The schema is like this:

df.printSchema()

root
 |-- value: string (nullable = true)

And then writing this dataframe to console and it prints the kafka messages:

Batch: 9
-------------------------------------------
+--------------------+
|               value|
+--------------------+
|"{\"timestamp\":1...|
+--------------------+

But I want to parse json data to define schema and the code block that I've tried to do it:

schema = StructType([ StructField("timestamp", LongType(), False), StructField("values", ArrayType( StructType([ StructField("id", StringType(), True), StructField("v", IntegerType(), False), StructField("q", BooleanType(), False), StructField("t", LongType(), False) ]), True ), True) ])

parsed = spark \
  .readStream \
  .format("kafka") \
  .option("kafka.bootstrap.servers", "localhost:9092") \
  .option("subscribe", "my_kafka_topic") \
  .load() \
  .select(from_json(col("value").cast("string"), schema).alias("opc"))

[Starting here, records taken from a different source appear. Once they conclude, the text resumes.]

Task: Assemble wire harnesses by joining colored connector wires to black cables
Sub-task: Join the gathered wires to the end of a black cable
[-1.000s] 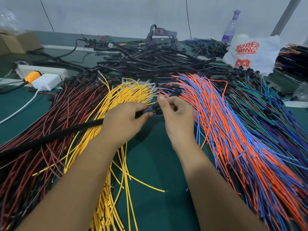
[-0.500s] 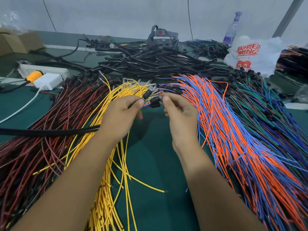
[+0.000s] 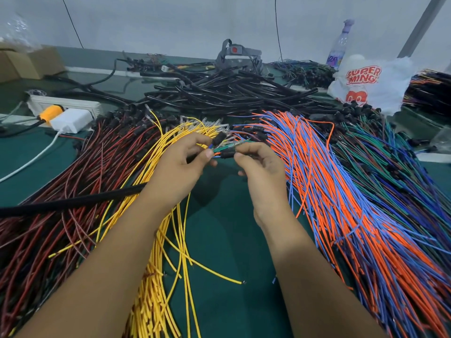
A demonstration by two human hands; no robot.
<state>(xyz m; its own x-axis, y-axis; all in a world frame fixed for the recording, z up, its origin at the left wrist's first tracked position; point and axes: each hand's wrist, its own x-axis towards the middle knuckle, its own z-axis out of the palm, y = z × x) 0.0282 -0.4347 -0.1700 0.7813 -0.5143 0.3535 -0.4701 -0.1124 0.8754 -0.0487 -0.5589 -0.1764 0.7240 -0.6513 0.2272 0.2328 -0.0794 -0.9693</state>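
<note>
Black plastic connector (image 3: 228, 153) sits right in the middle of the bench, pinched at its right end by the right hand (image 3: 262, 178), thumb and forefinger closed on it. Green and blue leads run out its left end into the left hand (image 3: 179, 168), whose curled fingers clamp the end of a black cable (image 3: 73, 203) that trails off to the left. Just left of the connector is a fan of yellow wires (image 3: 156, 240), then dark red wires (image 3: 63, 191) further out. Right of it, orange and blue wires (image 3: 341, 203). Behind it, a heap of black cables (image 3: 231, 93), with a white plastic bag (image 3: 373, 81) off to the far right.
</note>
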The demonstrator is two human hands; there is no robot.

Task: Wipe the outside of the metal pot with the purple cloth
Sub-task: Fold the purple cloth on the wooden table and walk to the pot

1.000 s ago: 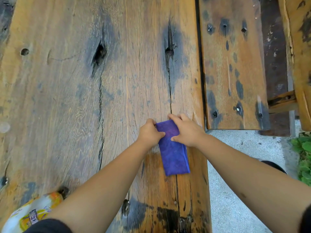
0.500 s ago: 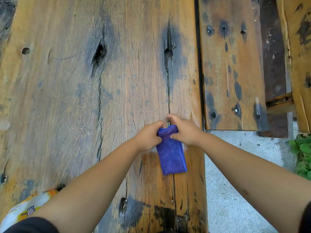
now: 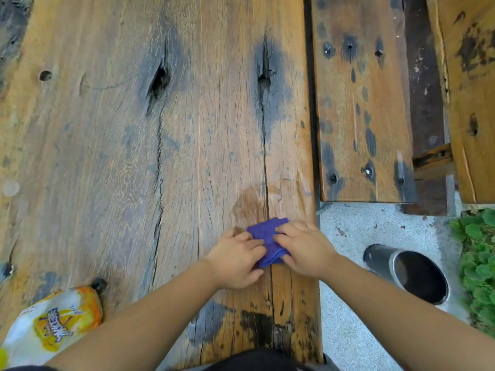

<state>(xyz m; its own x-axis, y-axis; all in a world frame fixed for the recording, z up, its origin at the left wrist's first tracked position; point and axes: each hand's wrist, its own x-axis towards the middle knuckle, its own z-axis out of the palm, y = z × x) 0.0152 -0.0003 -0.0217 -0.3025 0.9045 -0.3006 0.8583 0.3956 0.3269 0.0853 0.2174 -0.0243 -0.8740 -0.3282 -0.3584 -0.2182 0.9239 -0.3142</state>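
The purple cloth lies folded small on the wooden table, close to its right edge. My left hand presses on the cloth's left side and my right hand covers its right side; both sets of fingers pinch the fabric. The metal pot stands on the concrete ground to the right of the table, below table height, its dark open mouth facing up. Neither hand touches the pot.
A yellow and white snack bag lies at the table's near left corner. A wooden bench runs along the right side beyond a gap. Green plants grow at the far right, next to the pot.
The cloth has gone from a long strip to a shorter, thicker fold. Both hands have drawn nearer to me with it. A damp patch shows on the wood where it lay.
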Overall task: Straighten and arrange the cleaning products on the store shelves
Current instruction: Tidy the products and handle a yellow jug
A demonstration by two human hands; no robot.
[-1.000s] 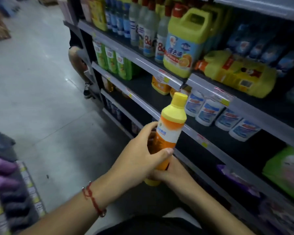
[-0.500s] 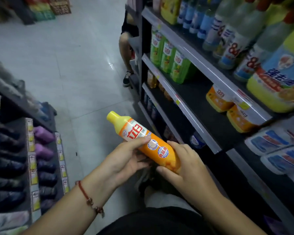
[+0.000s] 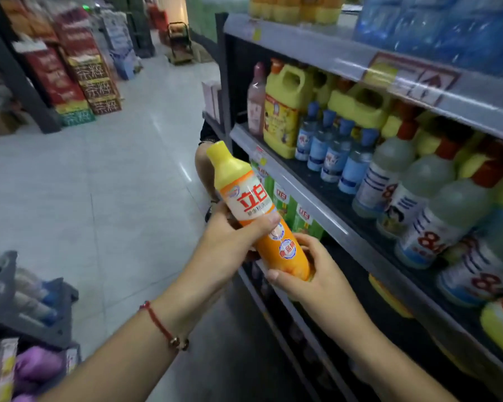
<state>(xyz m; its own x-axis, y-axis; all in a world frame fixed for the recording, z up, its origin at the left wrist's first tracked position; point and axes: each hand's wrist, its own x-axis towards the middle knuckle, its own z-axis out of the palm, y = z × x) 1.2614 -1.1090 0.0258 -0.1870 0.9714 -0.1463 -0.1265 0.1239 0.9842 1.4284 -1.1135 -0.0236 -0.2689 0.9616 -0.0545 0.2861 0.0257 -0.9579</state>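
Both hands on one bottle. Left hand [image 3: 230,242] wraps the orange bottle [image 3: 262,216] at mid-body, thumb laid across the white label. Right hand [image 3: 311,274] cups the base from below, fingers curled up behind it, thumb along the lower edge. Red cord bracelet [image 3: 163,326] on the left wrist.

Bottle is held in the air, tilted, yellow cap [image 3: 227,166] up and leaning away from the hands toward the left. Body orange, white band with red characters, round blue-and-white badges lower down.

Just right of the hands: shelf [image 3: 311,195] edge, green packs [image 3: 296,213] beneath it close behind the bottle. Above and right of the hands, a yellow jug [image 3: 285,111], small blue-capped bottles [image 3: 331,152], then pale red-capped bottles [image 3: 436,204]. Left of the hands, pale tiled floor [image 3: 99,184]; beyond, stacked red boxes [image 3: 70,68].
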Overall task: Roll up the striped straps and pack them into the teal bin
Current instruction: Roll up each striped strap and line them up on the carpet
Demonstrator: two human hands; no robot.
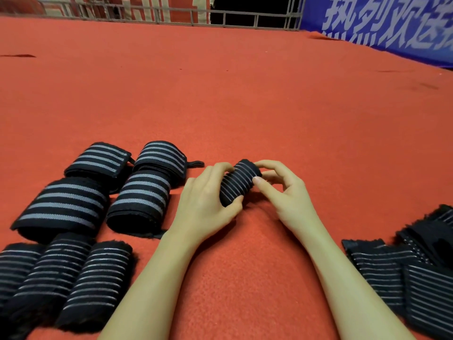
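Left hand (208,202) curled round the near-left end of a rolled strap (239,182), thumb under, fingers (221,166) over the top. Right hand (285,195) pinches the far-right end, thumb on the roll's face, index arched over it. Roll sits just above the red carpet (245,106), long axis running near-left to far-right. Left of the hands: four wide-striped rolls (105,187) in a cluster, three thin-striped rolls (61,278) nearer the camera. Right: a loose pile of unrolled straps (404,263), well apart from the hands. Blue banner (392,25) at far right.
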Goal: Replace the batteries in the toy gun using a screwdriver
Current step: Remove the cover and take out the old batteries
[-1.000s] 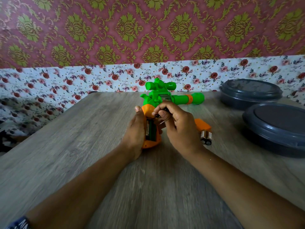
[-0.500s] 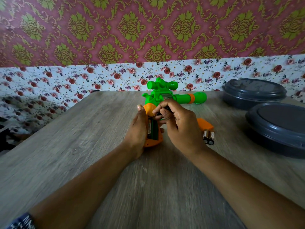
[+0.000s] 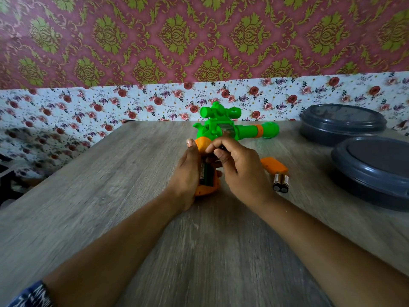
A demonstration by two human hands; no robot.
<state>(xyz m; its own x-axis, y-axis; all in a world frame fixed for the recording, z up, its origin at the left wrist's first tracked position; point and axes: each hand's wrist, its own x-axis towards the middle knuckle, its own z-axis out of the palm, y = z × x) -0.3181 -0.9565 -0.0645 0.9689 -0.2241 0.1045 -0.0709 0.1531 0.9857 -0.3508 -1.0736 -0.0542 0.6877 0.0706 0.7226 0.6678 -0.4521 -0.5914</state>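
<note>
Nearest to me, my two forearms reach out over the wood-grain desk (image 3: 110, 185), a patterned blue sleeve (image 3: 33, 294) showing at my left elbow. My left hand (image 3: 188, 173) wraps the orange grip of the toy gun (image 3: 218, 129) from the left side, thumb up along the grip, fingers curled round behind it and clamped on it. The grip lies toward me with its battery compartment (image 3: 207, 175) open, and a dark battery sits inside it. My right hand (image 3: 241, 171) hovers right over the top of that compartment, fingers (image 3: 218, 147) bunched together and pinching something small and dark; I cannot tell what it is, it's mostly hidden by my own fingertips.

Just to the right of my right hand, two batteries (image 3: 280, 183) lie side by side on the desk, ends toward me, touching each other. Right behind them lies the orange battery cover (image 3: 274, 166), flat on the desk.

Further out, the gun's green body rises from the grip, its scope on top and its barrel pointing right, with an orange ring near the muzzle.

At the right edge, two dark grey lidded containers: the nearer one (image 3: 374, 169) large, the farther one (image 3: 343, 122) behind it. Beyond the desk, a floral cloth (image 3: 66, 111), then a red and gold patterned wall (image 3: 199, 41).
</note>
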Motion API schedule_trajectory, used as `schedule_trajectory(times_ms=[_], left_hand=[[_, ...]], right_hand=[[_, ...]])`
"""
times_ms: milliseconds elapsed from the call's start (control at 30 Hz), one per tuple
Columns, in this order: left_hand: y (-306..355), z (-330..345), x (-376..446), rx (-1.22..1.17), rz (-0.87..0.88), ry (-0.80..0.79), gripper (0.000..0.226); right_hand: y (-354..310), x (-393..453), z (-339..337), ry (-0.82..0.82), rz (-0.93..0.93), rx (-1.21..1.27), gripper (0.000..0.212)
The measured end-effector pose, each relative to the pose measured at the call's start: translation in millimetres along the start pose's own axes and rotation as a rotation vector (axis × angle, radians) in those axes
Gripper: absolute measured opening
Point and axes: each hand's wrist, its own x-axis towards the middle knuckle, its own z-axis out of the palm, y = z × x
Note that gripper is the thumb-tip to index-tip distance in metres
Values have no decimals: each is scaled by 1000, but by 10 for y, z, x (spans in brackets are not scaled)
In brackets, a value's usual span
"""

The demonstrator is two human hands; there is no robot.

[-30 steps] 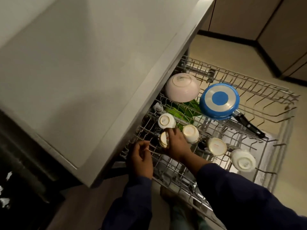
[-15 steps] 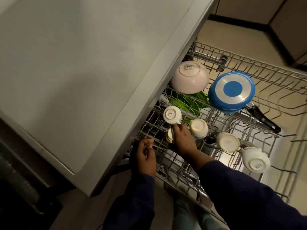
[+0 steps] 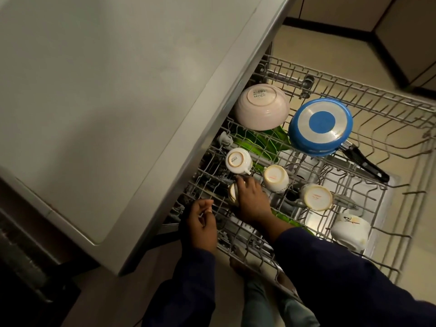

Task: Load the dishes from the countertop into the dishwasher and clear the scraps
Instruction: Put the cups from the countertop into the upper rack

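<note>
The dishwasher's wire rack [image 3: 368, 95] is pulled out below the countertop [image 3: 106, 102]. My right hand [image 3: 252, 197] grips a small white cup [image 3: 232, 193] lying on its side in the rack, mostly hidden under my fingers. My left hand [image 3: 203, 223] hovers at the rack's near left corner with fingers loosely curled, holding nothing. Upside down in the rack sit a pink bowl [image 3: 262, 107], a blue pan [image 3: 320, 126] with a black handle, and several white cups [image 3: 237, 161]. Green plates [image 3: 259, 142] show on a lower level.
The grey countertop overhangs the rack's left side. Beige floor and dark-trimmed cabinets [image 3: 405, 31] lie beyond the rack. The rack's right half holds bare tines. My feet [image 3: 240, 265] stand under its front edge.
The view has shifted slightly. My right hand stays on the small cup, tipping it further onto its side among the tines. My left hand has barely moved.
</note>
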Motion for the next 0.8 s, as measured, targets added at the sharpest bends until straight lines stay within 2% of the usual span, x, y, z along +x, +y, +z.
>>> schedule_trajectory(times_ms=[133, 300, 467, 533, 633, 733, 800], left_hand=[[40, 39, -22, -2, -10, -6, 42], [175, 113, -74, 49, 12, 8, 23], [292, 205, -142, 90, 61, 10, 20], [324, 258, -174, 105, 75, 9, 21], [368, 394, -215, 106, 104, -14, 24], [481, 626, -326, 107, 132, -63, 22], [583, 821, -435, 129, 184, -95, 17]], right_hand=[[86, -49, -19, -2, -2, 40, 89], [206, -113, -86, -3, -52, 71, 89], [224, -179, -233, -13, -104, 79, 84], [249, -246, -314, 42, -152, 96, 74], [426, -430, -466, 174, -203, 162, 45], [845, -699, -645, 372, -61, 241, 20], [1171, -913, -719, 432, 95, 230, 16]])
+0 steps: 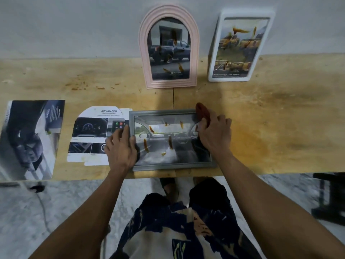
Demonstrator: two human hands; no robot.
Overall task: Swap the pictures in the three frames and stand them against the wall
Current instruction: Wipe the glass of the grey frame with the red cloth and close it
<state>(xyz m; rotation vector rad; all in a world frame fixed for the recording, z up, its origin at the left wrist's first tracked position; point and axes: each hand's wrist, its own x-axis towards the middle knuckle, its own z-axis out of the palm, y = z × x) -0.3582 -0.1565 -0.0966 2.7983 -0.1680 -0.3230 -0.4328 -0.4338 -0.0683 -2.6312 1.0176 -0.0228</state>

And the schema of parsed dataframe:

parsed.printSchema()
root
  |-- opc: struct (nullable = true)
  |    |-- timestamp: string (nullable = true)
  |    |-- values: struct (nullable = true)
  |    |    |-- id: string (nullable = true)
  |    |    |-- v: integer (nullable = true)
  |    |    |-- q: boolean (nullable = true)
  |    |    |-- t: string (nullable = true)

These code blocks run without error. But when I want to write parsed dataframe to the console:

query = parsed\
   .writeStream\
   .format("console")\
   .start()

query.awaitTermination()

it is writing null like this in console:

+----+
| opc|
+----+
|null|
+----+

So, it seems there is problem with parsing json data but can't figure out it.

Can you tell me what is wrong?


Solution

  • It seems that the schema was not correct for your case please try to apply the next one:

    schema = StructType([ 
    StructField("timestamp", LongType(), False), 
    StructField("values", ArrayType(
        StructType([StructField("id", StringType(), True), 
        StructField("v", IntegerType(), False), 
        StructField("q", BooleanType(), False), 
        StructField("t", LongType(), False)]), True), True)])
    

    Also remember that the inferSchema option works pretty well so you could let Spark discover the schema and save it.

    Another issue is that your json data has leading and trailing double quotes " also it contains \ those make an invalid JSON which was preventing Spark from parsing the message.

    In order to remove the invalid characters your code should modified as next:

    parsed = spark \
      .readStream \
      .format("kafka") \
      .option("kafka.bootstrap.servers", "localhost:9092") \
      .option("subscribe", "my_kafka_topic") \
      .load() \
      .withColumn("value", regexp_replace(col("value").cast("string"), "\\\\", "")) \
      .withColumn("value", regexp_replace(col("value"), "^\"|\"$", "")) \
      .select(from_json(col("value"), schema).alias("opc"))
    

    Now your output should be:

    +------------------------------------------------------------------------------------------------------------------+
    |value                                                                                                             |
    +------------------------------------------------------------------------------------------------------------------+
    |{"timestamp":1553588718638,"values":[{"id":"Simulation.Simulator.Temperature","v":26,"q":true,"t":1553588717036}]}|
    +------------------------------------------------------------------------------------------------------------------+
    

    Good luck!